▸ Activity: Take the data and return it in full. Change nothing.

▸ Data segment:

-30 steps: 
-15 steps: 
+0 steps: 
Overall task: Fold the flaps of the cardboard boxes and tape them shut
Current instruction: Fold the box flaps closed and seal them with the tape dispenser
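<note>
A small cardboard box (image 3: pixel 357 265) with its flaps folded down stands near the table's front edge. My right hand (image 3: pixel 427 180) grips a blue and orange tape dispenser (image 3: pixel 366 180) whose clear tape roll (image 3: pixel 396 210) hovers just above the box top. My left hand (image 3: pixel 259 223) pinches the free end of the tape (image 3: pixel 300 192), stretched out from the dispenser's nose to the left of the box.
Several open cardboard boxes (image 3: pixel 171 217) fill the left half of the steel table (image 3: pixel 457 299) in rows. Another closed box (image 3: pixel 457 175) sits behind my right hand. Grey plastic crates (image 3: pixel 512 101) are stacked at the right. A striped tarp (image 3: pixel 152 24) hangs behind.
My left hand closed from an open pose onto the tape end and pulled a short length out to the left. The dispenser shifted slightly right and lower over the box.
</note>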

▸ Solution to the problem:
-30 steps: 
-15 steps: 
+0 steps: 
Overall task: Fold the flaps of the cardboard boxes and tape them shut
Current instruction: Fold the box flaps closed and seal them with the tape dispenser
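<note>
A small cardboard box (image 3: pixel 357 265) with its flaps folded down stands near the table's front edge. My right hand (image 3: pixel 427 180) grips a blue and orange tape dispenser (image 3: pixel 366 180) whose clear tape roll (image 3: pixel 396 210) hovers just above the box top. My left hand (image 3: pixel 259 223) pinches the free end of the tape (image 3: pixel 300 192), stretched out from the dispenser's nose to the left of the box.
Several open cardboard boxes (image 3: pixel 171 217) fill the left half of the steel table (image 3: pixel 457 299) in rows. Another closed box (image 3: pixel 457 175) sits behind my right hand. Grey plastic crates (image 3: pixel 512 101) are stacked at the right. A striped tarp (image 3: pixel 152 24) hangs behind.
My left hand closed from an open pose onto the tape end and pulled a short length out to the left. The dispenser shifted slightly right and lower over the box.
</note>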

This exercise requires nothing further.